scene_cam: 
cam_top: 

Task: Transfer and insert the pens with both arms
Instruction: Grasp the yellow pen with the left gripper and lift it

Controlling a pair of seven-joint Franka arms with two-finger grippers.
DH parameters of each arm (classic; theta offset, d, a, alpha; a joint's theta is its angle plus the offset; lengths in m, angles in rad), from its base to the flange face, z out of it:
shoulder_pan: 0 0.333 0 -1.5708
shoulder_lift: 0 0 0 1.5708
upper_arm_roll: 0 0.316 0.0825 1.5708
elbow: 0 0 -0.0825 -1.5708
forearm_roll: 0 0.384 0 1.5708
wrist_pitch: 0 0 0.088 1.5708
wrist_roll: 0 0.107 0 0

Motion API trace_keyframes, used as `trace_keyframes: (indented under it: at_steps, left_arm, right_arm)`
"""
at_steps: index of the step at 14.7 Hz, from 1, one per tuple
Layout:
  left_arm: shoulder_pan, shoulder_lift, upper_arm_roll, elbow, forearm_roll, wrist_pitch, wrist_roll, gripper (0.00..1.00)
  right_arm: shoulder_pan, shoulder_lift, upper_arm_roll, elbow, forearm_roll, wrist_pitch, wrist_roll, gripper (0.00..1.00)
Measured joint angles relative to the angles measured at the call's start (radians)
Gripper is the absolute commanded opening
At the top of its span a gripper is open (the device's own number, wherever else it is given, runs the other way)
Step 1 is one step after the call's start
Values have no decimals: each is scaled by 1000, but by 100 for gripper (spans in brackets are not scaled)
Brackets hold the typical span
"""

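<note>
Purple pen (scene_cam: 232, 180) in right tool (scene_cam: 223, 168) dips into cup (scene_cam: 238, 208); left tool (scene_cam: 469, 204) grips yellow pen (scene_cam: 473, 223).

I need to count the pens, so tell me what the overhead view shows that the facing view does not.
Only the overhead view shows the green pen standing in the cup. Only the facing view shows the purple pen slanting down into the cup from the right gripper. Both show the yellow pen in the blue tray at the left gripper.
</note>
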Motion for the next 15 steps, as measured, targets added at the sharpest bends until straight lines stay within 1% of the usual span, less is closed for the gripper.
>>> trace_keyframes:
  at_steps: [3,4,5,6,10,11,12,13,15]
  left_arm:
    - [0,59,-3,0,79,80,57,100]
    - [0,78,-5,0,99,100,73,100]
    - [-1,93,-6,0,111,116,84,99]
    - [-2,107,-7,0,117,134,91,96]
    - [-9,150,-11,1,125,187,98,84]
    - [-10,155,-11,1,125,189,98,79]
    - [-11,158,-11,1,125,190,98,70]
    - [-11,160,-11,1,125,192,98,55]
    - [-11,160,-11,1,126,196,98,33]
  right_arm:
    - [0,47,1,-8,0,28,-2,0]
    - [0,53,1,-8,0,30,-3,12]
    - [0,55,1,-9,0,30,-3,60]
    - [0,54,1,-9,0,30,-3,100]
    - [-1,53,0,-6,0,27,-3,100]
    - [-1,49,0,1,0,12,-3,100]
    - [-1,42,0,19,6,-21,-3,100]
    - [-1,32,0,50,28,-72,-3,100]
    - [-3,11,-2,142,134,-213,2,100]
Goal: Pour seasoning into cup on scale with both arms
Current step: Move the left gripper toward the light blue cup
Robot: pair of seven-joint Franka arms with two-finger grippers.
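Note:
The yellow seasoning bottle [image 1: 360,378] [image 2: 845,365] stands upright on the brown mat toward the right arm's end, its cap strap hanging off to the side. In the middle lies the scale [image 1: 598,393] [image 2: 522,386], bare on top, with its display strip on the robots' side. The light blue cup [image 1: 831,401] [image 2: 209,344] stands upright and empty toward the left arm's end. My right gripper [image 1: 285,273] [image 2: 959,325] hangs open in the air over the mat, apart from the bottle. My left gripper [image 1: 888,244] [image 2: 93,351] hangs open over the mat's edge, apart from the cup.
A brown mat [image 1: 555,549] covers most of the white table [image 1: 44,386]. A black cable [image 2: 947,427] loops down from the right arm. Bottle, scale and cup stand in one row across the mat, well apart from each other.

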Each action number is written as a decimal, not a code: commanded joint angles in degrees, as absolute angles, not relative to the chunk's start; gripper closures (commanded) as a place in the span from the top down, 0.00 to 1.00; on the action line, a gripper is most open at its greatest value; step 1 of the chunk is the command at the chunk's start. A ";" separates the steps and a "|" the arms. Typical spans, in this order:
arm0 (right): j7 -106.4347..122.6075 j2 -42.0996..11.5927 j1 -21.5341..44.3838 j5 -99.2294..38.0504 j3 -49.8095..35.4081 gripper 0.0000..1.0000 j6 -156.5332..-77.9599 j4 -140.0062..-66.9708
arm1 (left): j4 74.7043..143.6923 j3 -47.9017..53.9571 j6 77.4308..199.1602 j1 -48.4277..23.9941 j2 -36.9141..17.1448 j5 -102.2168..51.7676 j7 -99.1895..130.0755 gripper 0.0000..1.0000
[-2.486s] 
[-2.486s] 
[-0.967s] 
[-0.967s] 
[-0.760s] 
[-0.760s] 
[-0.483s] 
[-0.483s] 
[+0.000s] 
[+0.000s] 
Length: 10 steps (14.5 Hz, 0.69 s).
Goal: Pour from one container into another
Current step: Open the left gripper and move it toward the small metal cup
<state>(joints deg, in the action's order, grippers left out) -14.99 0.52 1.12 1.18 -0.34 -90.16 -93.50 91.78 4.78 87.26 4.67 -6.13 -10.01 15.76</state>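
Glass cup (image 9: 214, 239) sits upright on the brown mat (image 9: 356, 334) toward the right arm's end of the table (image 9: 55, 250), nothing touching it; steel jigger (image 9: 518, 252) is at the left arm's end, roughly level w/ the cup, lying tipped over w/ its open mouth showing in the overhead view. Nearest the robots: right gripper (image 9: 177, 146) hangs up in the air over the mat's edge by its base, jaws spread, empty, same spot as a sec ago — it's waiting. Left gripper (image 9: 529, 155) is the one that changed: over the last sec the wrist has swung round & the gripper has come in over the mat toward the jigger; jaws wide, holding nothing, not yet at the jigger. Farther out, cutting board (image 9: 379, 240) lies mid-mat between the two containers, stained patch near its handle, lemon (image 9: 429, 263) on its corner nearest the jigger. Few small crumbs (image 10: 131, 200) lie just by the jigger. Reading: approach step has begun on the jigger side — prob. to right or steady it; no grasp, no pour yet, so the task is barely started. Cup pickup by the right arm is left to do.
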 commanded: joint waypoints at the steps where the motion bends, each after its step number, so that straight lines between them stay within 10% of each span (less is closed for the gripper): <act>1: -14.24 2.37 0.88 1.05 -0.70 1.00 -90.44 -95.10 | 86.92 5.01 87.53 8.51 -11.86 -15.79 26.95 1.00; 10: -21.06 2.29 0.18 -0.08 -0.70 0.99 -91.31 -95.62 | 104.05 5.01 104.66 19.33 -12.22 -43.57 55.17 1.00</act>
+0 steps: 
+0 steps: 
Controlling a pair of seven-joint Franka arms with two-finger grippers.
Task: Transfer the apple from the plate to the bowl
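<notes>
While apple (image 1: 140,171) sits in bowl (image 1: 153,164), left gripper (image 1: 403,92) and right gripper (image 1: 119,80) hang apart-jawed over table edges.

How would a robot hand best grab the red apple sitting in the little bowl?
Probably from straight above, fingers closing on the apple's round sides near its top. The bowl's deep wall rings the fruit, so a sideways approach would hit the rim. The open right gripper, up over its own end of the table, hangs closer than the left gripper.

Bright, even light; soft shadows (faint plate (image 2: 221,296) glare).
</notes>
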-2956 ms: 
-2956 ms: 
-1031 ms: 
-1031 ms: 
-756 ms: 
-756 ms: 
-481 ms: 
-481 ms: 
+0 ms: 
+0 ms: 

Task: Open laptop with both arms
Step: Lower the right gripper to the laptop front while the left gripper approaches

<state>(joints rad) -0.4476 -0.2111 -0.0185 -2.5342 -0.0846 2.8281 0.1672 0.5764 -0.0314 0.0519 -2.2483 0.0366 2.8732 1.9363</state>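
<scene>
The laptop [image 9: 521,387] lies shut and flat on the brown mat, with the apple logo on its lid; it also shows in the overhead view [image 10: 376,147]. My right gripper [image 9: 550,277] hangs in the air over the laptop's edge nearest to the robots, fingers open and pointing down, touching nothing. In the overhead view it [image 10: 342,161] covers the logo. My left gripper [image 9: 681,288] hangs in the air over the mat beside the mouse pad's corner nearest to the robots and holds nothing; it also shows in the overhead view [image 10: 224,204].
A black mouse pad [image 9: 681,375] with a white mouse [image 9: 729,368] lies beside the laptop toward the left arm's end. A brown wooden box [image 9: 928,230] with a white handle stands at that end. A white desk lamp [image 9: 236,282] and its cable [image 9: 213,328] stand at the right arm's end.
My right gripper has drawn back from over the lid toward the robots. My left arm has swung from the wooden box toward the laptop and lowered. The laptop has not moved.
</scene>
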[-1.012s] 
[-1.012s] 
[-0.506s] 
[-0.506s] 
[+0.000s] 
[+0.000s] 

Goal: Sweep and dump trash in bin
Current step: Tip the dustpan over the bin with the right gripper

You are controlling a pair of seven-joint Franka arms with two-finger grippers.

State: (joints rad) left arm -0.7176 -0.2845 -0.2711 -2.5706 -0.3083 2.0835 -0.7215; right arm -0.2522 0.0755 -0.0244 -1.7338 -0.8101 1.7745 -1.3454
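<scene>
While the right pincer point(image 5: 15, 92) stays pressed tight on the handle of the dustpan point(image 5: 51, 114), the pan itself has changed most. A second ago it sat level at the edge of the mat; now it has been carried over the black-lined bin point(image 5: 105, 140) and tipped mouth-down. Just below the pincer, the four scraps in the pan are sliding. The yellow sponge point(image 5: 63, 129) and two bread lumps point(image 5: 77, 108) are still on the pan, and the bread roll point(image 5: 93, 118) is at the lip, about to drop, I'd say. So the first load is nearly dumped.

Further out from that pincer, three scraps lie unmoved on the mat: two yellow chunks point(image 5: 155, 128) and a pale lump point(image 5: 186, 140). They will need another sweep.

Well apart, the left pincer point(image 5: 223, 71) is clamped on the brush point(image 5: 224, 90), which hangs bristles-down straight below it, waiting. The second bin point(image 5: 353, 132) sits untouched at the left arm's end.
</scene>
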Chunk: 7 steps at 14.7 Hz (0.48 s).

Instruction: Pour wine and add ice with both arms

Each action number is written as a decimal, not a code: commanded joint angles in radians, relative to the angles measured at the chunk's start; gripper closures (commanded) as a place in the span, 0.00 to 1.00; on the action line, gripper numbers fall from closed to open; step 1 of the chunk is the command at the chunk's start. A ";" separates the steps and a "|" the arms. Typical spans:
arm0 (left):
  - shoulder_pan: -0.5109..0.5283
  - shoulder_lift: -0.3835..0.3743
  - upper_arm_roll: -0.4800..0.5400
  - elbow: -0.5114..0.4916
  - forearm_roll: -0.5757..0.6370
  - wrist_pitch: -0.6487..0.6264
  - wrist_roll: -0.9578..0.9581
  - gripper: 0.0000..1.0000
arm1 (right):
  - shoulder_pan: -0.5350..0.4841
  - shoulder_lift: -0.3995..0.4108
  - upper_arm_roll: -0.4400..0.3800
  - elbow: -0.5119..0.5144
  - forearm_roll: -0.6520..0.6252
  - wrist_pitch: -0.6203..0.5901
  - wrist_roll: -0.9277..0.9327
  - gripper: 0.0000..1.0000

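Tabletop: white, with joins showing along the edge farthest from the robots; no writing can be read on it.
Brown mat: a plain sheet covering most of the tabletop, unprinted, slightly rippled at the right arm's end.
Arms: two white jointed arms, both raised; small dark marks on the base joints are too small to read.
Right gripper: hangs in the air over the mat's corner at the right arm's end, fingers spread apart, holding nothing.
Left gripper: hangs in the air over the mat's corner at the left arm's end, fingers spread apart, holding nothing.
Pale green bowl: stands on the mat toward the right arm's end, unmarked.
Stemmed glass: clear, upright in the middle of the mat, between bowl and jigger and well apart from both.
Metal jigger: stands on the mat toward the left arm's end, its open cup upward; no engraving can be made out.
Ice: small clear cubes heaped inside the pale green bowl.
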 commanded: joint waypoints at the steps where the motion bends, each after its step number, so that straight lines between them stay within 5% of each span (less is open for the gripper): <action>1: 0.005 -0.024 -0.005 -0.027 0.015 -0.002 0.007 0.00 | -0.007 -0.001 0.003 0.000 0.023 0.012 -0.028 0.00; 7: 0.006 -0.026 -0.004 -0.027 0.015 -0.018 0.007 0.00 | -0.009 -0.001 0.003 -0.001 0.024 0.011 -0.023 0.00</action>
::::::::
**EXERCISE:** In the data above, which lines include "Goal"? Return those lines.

**SOLUTION TO THIS EXERCISE:**
Goal: Pour seasoning into cup on scale with both arms
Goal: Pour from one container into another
Goal: Sweep and dump trash in bin

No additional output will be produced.